### Task instructions
Please return the lines of the data that contain "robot".

### Stored data
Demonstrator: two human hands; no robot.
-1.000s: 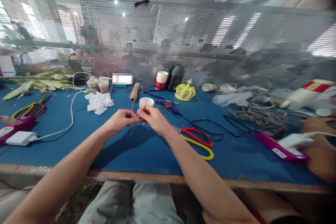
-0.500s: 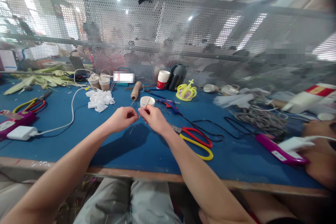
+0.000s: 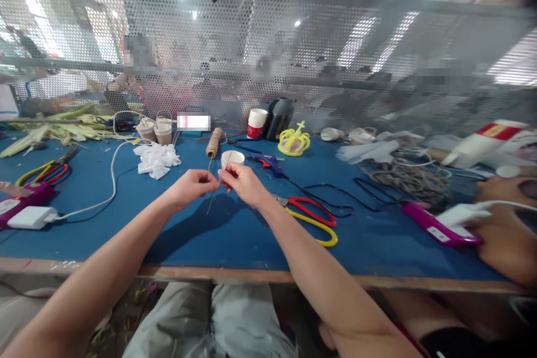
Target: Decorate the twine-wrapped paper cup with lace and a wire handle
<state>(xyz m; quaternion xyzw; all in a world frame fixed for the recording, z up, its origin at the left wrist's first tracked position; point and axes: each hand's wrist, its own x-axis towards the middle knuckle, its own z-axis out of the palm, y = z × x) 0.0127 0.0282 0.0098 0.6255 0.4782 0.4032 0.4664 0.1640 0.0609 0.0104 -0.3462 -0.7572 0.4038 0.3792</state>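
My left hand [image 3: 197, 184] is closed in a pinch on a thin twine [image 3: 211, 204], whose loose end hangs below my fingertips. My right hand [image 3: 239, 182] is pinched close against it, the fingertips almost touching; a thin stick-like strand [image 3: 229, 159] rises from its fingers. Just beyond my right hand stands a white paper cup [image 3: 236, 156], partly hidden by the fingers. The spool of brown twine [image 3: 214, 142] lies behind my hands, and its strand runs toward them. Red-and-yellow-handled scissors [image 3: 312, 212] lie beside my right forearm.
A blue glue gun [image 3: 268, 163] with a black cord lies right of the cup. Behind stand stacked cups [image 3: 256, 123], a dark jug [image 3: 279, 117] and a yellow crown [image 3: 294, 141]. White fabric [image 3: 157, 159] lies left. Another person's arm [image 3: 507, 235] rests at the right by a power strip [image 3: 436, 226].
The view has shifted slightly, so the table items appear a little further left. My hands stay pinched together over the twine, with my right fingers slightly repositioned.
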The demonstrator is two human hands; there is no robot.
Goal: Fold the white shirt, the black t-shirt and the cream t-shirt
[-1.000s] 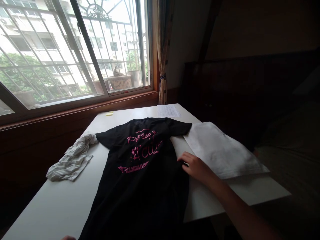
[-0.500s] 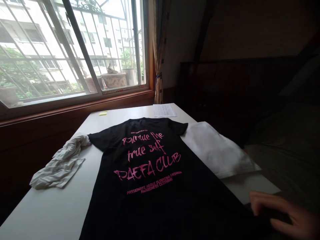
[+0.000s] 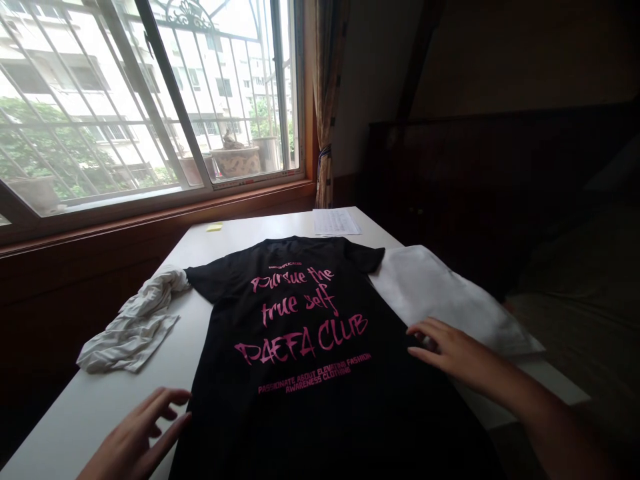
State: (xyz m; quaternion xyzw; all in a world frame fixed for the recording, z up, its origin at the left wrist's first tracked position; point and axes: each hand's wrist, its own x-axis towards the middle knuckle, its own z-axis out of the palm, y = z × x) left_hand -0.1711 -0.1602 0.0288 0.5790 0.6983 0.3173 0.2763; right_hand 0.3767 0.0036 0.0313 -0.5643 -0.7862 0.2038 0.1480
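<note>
A black T-shirt (image 3: 300,420) with pink lettering lies spread flat on the white table (image 3: 65,427), its neck toward the far end. At its left edge is my left hand (image 3: 143,430), fingers apart, the tips at the cloth's side. My right hand (image 3: 440,343) reaches over the shirt's right edge with thumb and fingers apart and no cloth visible between them. Whether the fingertips touch the fabric I cannot tell. The shirt's lower end runs out of view at the bottom.
A crumpled white cloth (image 3: 135,327) lies left of the shirt, and a white garment (image 3: 445,287) lies flat on the right, partly under it. Printed paper (image 3: 336,222) and a yellow note (image 3: 215,227) are at the far end. Beyond stand a window (image 3: 150,100) and a curtain (image 3: 327,113).
My left hand has come into view at the shirt's left edge. My right hand has moved up and left to its right side. The view has shifted slightly.
</note>
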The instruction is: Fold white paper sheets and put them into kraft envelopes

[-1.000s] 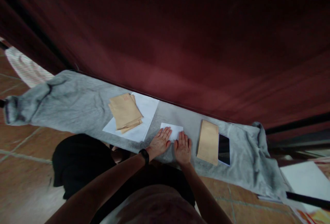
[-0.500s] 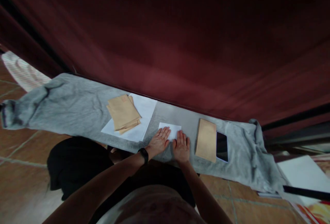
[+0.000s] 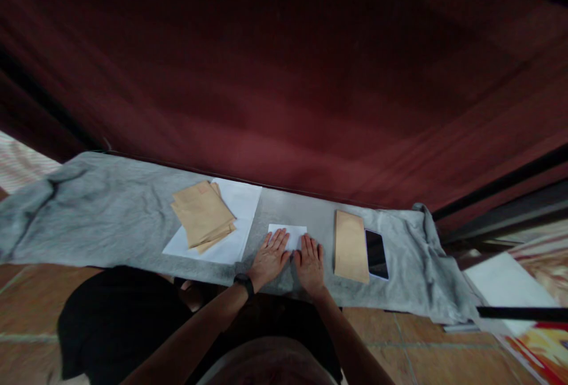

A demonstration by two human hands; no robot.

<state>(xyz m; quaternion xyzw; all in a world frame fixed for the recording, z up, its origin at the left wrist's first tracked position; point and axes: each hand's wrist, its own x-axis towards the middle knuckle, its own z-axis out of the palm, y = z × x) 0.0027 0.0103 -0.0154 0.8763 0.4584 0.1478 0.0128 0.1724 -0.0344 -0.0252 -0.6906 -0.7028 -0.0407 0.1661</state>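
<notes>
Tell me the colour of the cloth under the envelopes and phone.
The cloth is grey, best seen in the head view.

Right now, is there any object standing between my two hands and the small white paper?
Nothing visible is in the way. The left hand lies flat on the small white paper, and the right hand is at its right edge. The brown envelopes lie off to the left.

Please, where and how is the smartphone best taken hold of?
I would pinch the smartphone by its right long edge, coming from the right: it lies flat on the grey cloth, and its left edge is close beside the brown envelope, leaving little finger room.
</notes>
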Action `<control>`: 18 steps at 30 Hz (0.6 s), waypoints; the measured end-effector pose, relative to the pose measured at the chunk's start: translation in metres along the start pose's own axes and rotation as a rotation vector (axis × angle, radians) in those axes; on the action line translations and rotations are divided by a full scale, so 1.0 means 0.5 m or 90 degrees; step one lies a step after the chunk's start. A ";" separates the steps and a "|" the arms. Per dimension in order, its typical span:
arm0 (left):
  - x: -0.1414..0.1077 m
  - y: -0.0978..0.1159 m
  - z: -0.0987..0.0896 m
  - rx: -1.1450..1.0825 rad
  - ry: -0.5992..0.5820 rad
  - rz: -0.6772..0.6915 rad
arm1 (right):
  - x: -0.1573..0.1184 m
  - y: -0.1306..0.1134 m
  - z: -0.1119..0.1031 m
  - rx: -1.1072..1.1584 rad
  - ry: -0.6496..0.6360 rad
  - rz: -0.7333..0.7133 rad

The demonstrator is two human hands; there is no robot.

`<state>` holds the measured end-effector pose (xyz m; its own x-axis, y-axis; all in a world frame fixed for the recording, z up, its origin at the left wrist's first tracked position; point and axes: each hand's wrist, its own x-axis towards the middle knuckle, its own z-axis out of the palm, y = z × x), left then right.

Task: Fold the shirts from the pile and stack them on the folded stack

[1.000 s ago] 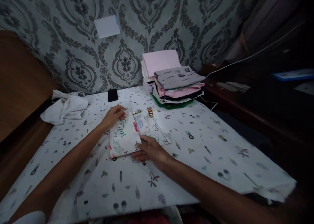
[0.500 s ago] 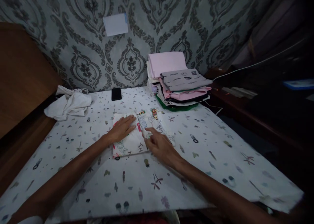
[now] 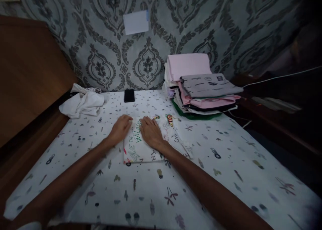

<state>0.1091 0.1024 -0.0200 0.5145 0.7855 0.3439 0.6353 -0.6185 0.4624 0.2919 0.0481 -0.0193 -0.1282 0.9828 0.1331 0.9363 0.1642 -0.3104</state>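
Note:
A white garment (image 3: 144, 152) with colourful printed lettering and drawings lies folded into a flat rectangle in front of me. My right hand (image 3: 151, 132) rests on its upper middle, palm down with the fingers stretched out. At the upper left corner, my left hand (image 3: 121, 128) has its fingers bent over the cloth's edge. That hand is slightly blurred, and its thumb and fingertips are partly hidden. Green writing shows between the two hands.
A tall stack of folded clothes (image 3: 201, 85) stands at the back right. Near the wall lies a black phone (image 3: 129, 95), with a crumpled white cloth (image 3: 84, 104) to its left. Brown wooden furniture (image 3: 30, 75) borders the left side of the patterned tablecloth (image 3: 141, 196).
My left hand has gone from lying flat on the garment to its upper left edge. The right hand has moved left and flattened onto the cloth. The view has turned slightly left.

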 end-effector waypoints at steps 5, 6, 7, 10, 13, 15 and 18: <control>0.103 -0.070 -0.019 -0.051 -0.067 -0.083 | 0.000 -0.001 0.006 -0.011 -0.007 0.009; 0.114 -0.077 -0.019 -0.096 -0.097 -0.094 | 0.002 -0.002 0.007 -0.013 -0.009 0.011; 0.121 -0.081 -0.019 -0.150 -0.121 -0.107 | 0.003 -0.002 0.006 -0.014 -0.012 0.012; 0.125 -0.083 -0.017 -0.313 -0.172 -0.134 | 0.005 -0.004 0.005 -0.015 -0.029 0.016; 0.123 -0.085 -0.018 -0.380 -0.210 -0.124 | 0.005 -0.004 0.004 -0.018 -0.043 0.023; 0.123 -0.090 -0.018 -0.362 -0.224 -0.104 | 0.005 -0.003 0.004 -0.024 -0.044 0.022; 0.123 -0.102 -0.018 -0.257 -0.212 -0.045 | 0.005 -0.001 0.007 -0.032 -0.038 0.012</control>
<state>0.1031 0.1822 -0.0149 0.6747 0.7362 0.0524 0.4367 -0.4555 0.7758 0.2900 0.0511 -0.0222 -0.1286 0.9891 0.0711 0.9538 0.1430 -0.2642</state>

### Answer box
Demonstrator: two human hands; no robot.
The demonstrator is two human hands; there is no robot.
A demonstration by two human hands; no robot.
The demonstrator is two human hands; there is no robot.

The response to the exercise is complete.